- Task to carry out:
The whole listing below is to be output exactly, with no line skipped.

★ ★ ★

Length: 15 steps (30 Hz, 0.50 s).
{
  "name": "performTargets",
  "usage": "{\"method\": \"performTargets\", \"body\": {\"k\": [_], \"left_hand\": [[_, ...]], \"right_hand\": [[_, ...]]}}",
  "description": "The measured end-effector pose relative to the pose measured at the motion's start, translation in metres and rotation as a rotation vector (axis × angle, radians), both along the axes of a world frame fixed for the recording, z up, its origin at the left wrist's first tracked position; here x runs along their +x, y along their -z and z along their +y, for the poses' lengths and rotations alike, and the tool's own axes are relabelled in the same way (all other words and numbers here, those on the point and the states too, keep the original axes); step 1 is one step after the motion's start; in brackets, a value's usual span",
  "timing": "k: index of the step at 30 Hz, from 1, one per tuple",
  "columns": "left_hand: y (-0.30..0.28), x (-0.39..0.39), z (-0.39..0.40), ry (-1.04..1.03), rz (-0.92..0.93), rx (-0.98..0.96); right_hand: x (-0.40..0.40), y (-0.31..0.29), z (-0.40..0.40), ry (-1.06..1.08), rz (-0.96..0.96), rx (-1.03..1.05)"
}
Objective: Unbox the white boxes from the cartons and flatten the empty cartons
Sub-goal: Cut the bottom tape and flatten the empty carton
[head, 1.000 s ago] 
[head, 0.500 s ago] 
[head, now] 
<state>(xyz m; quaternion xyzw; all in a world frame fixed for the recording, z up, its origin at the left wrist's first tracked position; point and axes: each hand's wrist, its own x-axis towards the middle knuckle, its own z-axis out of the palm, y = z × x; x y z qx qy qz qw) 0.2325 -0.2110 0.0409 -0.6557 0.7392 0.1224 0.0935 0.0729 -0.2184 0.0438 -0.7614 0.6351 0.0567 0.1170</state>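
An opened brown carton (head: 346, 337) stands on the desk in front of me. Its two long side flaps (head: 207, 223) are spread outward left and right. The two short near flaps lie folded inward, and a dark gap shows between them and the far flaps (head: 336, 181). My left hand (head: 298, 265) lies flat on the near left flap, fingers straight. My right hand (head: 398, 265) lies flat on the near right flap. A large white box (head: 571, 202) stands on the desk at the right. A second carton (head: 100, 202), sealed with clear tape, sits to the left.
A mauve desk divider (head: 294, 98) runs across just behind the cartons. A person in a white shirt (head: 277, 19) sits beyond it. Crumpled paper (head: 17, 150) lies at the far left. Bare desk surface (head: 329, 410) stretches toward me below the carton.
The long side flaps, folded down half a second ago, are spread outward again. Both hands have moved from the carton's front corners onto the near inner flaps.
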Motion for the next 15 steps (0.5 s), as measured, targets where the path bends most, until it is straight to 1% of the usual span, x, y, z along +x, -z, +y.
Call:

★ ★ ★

- Output for this exercise:
Length: 15 steps (30 Hz, 0.50 s).
{
  "name": "performTargets",
  "usage": "{\"method\": \"performTargets\", \"body\": {\"k\": [_], \"left_hand\": [[_, ...]], \"right_hand\": [[_, ...]]}}",
  "description": "The measured end-effector pose relative to the pose measured at the motion's start, translation in metres and rotation as a rotation vector (axis × angle, radians), both along the axes of a world frame fixed for the recording, z up, its origin at the left wrist's first tracked position; here x runs along their +x, y along their -z and z along their +y, for the poses' lengths and rotations alike, and the tool's own axes are relabelled in the same way (all other words and numbers here, those on the point and the states too, keep the original axes); step 1 is one step after the motion's start; in brackets, a value's usual span",
  "timing": "k: index of the step at 30 Hz, from 1, one per tuple",
  "columns": "left_hand: y (-0.30..0.28), x (-0.39..0.39), z (-0.39..0.40), ry (-1.04..1.03), rz (-0.92..0.93), rx (-0.98..0.96); right_hand: x (-0.40..0.40), y (-0.31..0.29), z (-0.40..0.40), ry (-1.06..1.08), rz (-0.96..0.96), rx (-1.03..1.05)"
}
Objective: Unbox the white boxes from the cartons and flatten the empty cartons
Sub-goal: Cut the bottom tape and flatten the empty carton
[head, 1.000 s ago] 
[head, 0.500 s ago] 
[head, now] 
<state>(xyz m; quaternion xyzw; all in a world frame fixed for the recording, z up, its origin at the left wrist's first tracked position; point and axes: each hand's wrist, its own x-axis towards the middle knuckle, its own z-axis out of the palm, y = z × x; x y z qx qy qz qw) 0.2325 -0.2110 0.0409 -0.6557 0.7392 0.1224 0.0935 0.0729 -0.2184 0.0438 -0.7614 0.6351 0.0567 0.1170</state>
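An opened brown carton (head: 346, 337) stands on the desk in front of me. Its two long side flaps (head: 207, 223) are spread outward left and right. The two short near flaps lie folded inward, and a dark gap shows between them and the far flaps (head: 336, 181). My left hand (head: 298, 265) lies flat on the near left flap, fingers straight. My right hand (head: 398, 265) lies flat on the near right flap. A large white box (head: 571, 202) stands on the desk at the right. A second carton (head: 100, 202), sealed with clear tape, sits to the left.
A mauve desk divider (head: 294, 98) runs across just behind the cartons. A person in a white shirt (head: 277, 19) sits beyond it. Crumpled paper (head: 17, 150) lies at the far left. Bare desk surface (head: 329, 410) stretches toward me below the carton.
The long side flaps, folded down half a second ago, are spread outward again. Both hands have moved from the carton's front corners onto the near inner flaps.
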Motion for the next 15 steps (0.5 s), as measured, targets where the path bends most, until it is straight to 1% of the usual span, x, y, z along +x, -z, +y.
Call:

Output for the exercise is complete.